Exploring the World of Markov Chains

11 minute read

Background

When building a discrete predictive model, it’s natural to assume that adding more features will improve performance. Complex neural networks in particular seem to demand large feature sets and deep historical data to generate accurate predictions. However, high performance doesn’t always require that degree of complexity.

A Stochastic Process describes a system where state changes are driven by probability. This type of process follows an assumption known as the Markov Property - the next state of the system depends only on the current state, not the sequence of prior states that led to the current state. This idea forms a core framework in probabilistic modeling.

A First-Order Markov Chain is a mathematical model that uses this property to predict the next state of a system given only its current state. Despite the simplicity in requiring no memory of past states, this approach can prove powerful across many applications, like natural language processing or predicting how users navigate websites.

The Basics of a Markov Chain

Before we look at a real-world application of a Markov chain model, let’s familiarize ourselves with some basic concepts. For any stochastic process, we must define the State Space S: a complete set of states covering all possible system outcomes. For example, let’s define a system with exactly three states. Then the state space S = {S1, S2, S3}. From any state Sn in S, the system can transition to one of the other two states, or remain in the same state.

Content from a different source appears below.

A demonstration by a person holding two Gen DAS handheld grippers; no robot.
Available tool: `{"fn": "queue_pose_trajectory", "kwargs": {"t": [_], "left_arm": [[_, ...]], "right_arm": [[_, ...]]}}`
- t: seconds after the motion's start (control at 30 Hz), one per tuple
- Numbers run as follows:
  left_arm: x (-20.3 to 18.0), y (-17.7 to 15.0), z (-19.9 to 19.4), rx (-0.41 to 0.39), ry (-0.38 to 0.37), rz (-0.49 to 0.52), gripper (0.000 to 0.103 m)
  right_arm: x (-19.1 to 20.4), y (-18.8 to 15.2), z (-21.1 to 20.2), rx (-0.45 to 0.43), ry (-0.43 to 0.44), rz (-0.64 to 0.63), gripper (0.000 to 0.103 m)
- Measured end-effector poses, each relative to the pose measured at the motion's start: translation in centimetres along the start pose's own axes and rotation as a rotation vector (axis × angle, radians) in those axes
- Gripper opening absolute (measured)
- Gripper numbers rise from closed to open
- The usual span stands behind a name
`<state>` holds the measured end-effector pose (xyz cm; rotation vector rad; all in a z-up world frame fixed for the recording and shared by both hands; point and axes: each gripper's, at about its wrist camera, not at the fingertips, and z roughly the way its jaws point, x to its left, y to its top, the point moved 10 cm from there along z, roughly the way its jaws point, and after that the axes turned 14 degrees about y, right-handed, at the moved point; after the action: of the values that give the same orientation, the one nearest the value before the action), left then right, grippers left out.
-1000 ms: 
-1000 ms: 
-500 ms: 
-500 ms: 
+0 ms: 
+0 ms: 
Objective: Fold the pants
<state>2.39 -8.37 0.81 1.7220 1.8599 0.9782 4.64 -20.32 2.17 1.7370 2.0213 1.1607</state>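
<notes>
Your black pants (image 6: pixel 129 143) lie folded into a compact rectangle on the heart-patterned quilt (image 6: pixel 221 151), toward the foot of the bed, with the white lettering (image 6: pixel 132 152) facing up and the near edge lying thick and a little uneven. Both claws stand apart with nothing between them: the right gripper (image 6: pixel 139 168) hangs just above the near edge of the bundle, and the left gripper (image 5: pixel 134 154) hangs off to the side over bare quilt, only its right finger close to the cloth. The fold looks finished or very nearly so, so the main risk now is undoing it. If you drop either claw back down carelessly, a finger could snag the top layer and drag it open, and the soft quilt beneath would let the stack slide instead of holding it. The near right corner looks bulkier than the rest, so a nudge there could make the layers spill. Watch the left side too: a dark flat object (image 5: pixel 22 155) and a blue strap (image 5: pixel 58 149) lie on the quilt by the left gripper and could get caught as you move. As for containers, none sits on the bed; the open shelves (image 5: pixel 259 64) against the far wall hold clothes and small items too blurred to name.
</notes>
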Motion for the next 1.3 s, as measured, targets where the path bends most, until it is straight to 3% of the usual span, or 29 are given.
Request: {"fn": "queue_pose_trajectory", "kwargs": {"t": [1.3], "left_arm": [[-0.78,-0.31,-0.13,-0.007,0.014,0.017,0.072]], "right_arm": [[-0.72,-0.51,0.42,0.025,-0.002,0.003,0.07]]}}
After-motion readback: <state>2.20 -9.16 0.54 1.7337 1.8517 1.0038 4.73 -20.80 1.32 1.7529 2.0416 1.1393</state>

A transition from state i to state j is written as ij. Consider a random state in our system like S1. From S1, there exist three possible transitions:

S1→S1 : starting from state S1, we stay in state S1.
S1→S2 : starting from state S1, we transition to state S2.
S1→S3 : starting from state S1, we transition to state S3.

Each transition ij has a transition probability - the likelihood of transitioning from state i to state j. The transition probability Pij can be written as:

\[\normalsize P_{ij} \;=\; P(S_i \rightarrow S_j) \;=\; P\!\left(S_{t+1} = S_j \mid S_t = S_i\right), \qquad t \text{ = state step}\]

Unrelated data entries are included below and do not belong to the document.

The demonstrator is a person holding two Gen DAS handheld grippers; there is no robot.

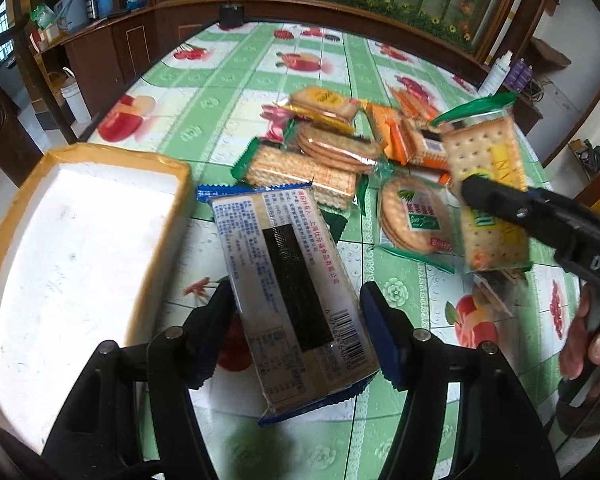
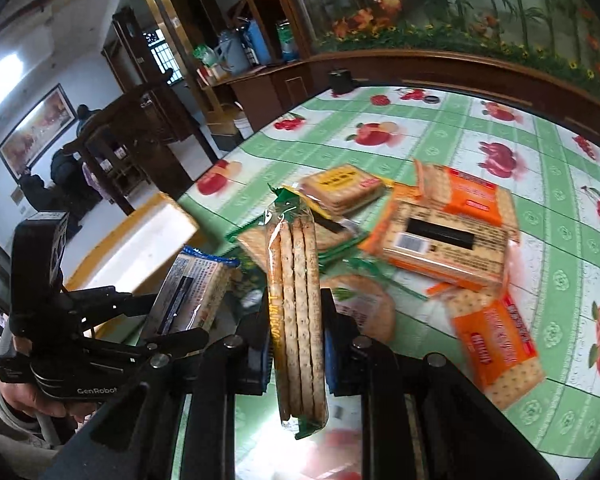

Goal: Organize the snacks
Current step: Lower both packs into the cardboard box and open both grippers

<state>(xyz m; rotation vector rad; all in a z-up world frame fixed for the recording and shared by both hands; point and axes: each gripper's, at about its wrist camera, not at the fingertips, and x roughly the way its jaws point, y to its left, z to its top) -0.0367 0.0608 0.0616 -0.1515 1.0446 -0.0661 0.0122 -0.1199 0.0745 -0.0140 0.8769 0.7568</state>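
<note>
My left gripper [image 1: 298, 316] is shut on a blue-trimmed cracker packet [image 1: 288, 272], held above the table with its printed back and barcode facing up. In the right wrist view the same packet [image 2: 192, 292] sits in the left gripper [image 2: 168, 320] beside the box. My right gripper [image 2: 298, 344] is shut on a green-trimmed packet of square crackers [image 2: 298, 300], seen edge-on and upright. In the left wrist view that packet [image 1: 488, 160] hangs from the right gripper [image 1: 470, 186] over the snack pile. A white foam box [image 1: 120, 152] with a yellow taped rim lies at the left, nothing visible inside.
Several packets lie heaped mid-table: orange ones [image 2: 444, 248], a yellow one [image 2: 340, 186], round crackers [image 1: 412, 216] and a green-trimmed one [image 1: 300, 172]. The green fruit-print tablecloth [image 1: 228, 92] runs to a dark wooden ledge. A black object [image 1: 231, 16] stands at the far edge.
</note>
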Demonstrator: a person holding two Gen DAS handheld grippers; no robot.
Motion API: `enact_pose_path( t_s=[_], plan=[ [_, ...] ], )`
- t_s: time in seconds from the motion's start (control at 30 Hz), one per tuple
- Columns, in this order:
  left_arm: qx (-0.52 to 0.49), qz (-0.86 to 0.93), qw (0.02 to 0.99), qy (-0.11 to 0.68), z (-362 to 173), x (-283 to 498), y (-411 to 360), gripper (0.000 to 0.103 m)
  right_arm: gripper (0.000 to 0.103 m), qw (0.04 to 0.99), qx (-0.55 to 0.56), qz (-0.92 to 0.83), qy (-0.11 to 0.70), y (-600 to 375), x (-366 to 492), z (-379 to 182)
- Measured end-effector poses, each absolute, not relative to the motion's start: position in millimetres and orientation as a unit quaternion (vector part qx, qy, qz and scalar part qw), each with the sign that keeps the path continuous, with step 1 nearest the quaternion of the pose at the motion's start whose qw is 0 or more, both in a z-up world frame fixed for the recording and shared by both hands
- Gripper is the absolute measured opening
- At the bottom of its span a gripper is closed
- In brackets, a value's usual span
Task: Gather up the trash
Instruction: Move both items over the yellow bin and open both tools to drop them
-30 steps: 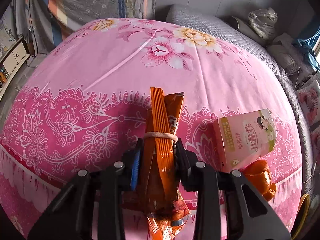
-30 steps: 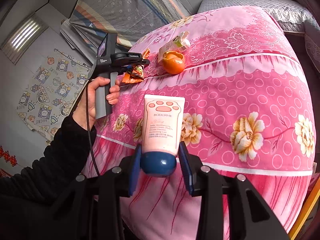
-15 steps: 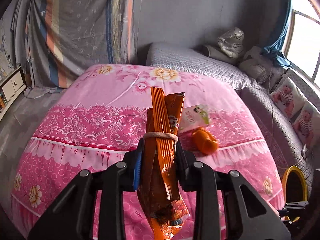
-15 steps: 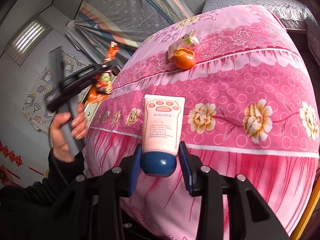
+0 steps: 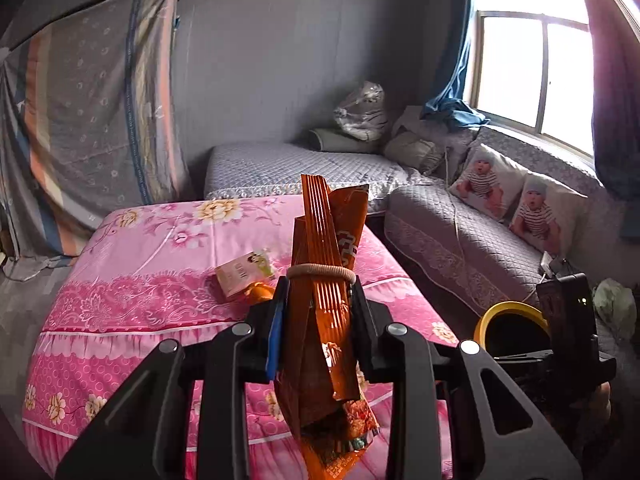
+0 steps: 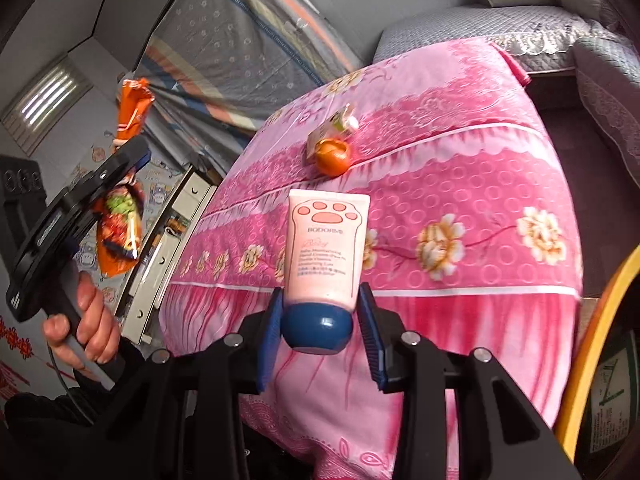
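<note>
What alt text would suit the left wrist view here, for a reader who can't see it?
The left gripper clamps an upright orange snack bag tied with a hair band, held above a pink floral bed. A small carton and an orange object lie on the bed; a yellow-rimmed bin stands to the right.

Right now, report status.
Left gripper shut on snack bag. Right gripper shut on cream tube. Carton, orange peel on bed.

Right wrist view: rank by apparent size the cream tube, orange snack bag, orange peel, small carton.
1. Cream tube, though it sits nearest the camera, in the right gripper.
2. Orange snack bag, in the left gripper.
3. Orange peel and small carton: too alike to rank.
</note>
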State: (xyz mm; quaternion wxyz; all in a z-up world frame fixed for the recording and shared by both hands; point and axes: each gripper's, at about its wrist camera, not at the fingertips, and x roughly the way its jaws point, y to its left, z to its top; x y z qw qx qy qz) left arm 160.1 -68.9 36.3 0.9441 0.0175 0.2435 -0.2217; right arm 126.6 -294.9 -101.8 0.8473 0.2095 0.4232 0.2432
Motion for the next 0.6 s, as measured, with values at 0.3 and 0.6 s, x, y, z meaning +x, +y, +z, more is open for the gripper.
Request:
enact_pose_path(
  t_s=[0.3, 0.6],
  plan=[
    [0.053, -0.285, 0.935, 0.205, 50, 125, -126, 0.028, 0.034, 0.870, 0.241, 0.188, 0.387, -354, 104, -95],
    [0.079, -0.337, 0.917, 0.200, 49, 114, -182, 0.028, 0.034, 0.890, 0.276, 0.099, 0.349, -425, 67, -97]
  ],
)
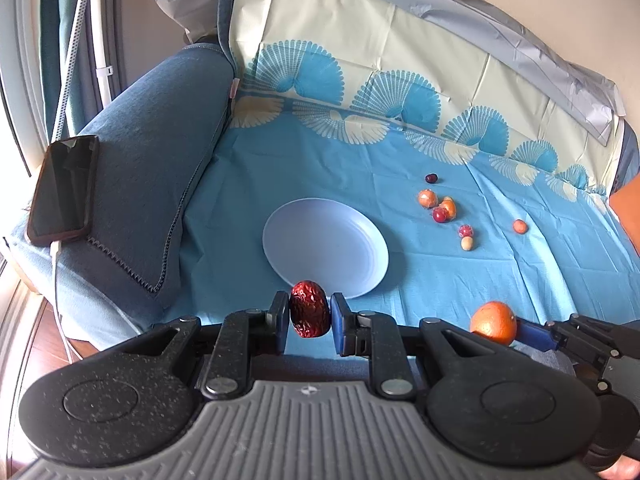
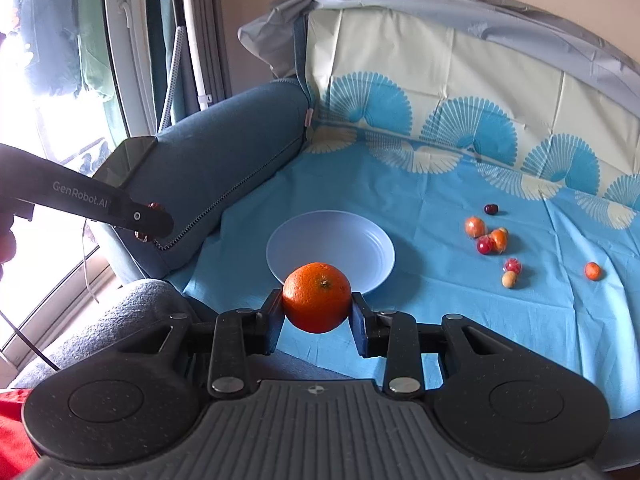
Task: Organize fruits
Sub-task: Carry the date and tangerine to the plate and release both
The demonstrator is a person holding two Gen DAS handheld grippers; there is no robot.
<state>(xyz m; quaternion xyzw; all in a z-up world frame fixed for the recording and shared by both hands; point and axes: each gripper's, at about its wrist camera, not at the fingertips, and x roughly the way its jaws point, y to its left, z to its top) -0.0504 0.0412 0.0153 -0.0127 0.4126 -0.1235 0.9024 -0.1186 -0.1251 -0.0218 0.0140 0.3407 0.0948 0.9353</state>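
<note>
My left gripper (image 1: 310, 316) is shut on a wrinkled dark red date (image 1: 310, 309), held above the near edge of the empty pale blue plate (image 1: 320, 236). My right gripper (image 2: 318, 308) is shut on an orange (image 2: 317, 297), held just in front of the plate (image 2: 352, 240). The orange also shows at the right of the left wrist view (image 1: 494, 322). The left gripper shows at the left of the right wrist view (image 2: 150, 220) with the date between its fingers. Several small fruits (image 1: 444, 208) lie loose on the blue cloth right of the plate; they also show in the right wrist view (image 2: 490, 238).
A blue patterned cloth (image 1: 440, 280) covers the sofa seat and backrest. A blue armrest (image 1: 160, 152) stands at the left with a black phone (image 1: 64, 190) on it. A window and a white pole are beyond the armrest.
</note>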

In order to estimate the probability of a transition occuring, P̂ij, we must first observe the system and count the number of transitions from ij that occur. These observable counts are denoted cij.

We’ll also need to count the number of transitions from ik that have occurred, where k denotes any possible transition state from i. We can denote the total count of transitions from i as cik. Now, we’re ready to estimate the transition probability P̂ij. The maximum likelihood estimator for Markov chain transition probabilities is:

\[\normalsize \hat{P}_{ij} = \frac{c_{ij}}{\sum_{k} c_{ik}}\]

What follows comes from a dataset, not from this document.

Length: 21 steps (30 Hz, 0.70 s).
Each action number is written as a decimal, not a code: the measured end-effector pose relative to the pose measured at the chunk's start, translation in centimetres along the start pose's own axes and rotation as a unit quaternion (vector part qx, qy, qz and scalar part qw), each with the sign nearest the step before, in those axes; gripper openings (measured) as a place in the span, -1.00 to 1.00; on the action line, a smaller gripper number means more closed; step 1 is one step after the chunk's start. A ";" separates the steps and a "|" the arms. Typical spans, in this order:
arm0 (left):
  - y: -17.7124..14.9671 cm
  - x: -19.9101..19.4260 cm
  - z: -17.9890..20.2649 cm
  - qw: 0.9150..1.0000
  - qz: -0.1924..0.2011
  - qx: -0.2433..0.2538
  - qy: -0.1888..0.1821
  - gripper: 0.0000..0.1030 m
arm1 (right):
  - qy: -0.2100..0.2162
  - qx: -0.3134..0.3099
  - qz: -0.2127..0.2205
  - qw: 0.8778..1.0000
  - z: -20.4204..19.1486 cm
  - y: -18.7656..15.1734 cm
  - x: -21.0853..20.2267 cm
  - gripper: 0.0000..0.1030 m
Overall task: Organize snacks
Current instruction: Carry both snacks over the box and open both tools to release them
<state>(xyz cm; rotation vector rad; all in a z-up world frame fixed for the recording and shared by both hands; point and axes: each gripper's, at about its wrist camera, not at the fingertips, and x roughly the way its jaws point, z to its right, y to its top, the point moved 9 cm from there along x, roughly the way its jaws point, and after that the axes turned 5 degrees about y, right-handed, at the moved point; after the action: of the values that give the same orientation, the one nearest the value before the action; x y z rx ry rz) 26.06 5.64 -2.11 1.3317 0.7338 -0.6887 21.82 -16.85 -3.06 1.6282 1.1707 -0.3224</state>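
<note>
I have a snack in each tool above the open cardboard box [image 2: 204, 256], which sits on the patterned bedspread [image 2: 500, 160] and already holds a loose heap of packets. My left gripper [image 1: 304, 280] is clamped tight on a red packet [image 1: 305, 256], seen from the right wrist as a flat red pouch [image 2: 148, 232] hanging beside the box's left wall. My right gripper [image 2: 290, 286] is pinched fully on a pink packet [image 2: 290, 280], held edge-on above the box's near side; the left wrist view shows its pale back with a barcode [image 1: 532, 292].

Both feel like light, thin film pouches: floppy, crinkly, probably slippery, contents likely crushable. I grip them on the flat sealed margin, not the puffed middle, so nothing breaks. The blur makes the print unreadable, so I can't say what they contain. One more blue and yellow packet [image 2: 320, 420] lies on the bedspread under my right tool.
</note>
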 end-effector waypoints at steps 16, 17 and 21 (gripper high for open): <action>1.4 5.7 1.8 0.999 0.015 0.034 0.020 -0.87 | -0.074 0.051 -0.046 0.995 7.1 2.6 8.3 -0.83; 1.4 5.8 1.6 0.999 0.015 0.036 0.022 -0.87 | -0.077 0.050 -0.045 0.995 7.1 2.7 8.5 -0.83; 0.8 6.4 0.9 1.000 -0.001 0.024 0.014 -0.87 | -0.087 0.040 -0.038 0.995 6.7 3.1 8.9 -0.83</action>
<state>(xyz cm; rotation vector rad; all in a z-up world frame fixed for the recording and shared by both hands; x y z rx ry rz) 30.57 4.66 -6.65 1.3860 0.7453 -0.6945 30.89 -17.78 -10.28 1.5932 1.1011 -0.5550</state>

Once calculating P̂ij for every possible transition in the system, we can update our original diagram with transition probabilities.

Note: The transition probabilities from any state add up to one, ensuring all possible next states are accounted for.

Application

Markov chain models are useful when a system’s future state depends primarily on its current state rather than its full history. Compared to more complex models, they require fewer features (and fewer assumptions about their correlations) while maintaining interpretability of state-to-state dynamics.

Let’s dive into a real use case: modeling user navigation on an online retailer website. As web users explore a retail site, they navigate through links on their way to completing a purchase. These interactions might be captured via clickstream logs or server-side analytics services. I simulated a dataset capturing 100,000 individual user sessions on a fictitious retail website: Ethan’s Marketplace (kudos for originality). Here’s a visual of our website’s homepage highlighting all possible user navigations (states) in this dataset.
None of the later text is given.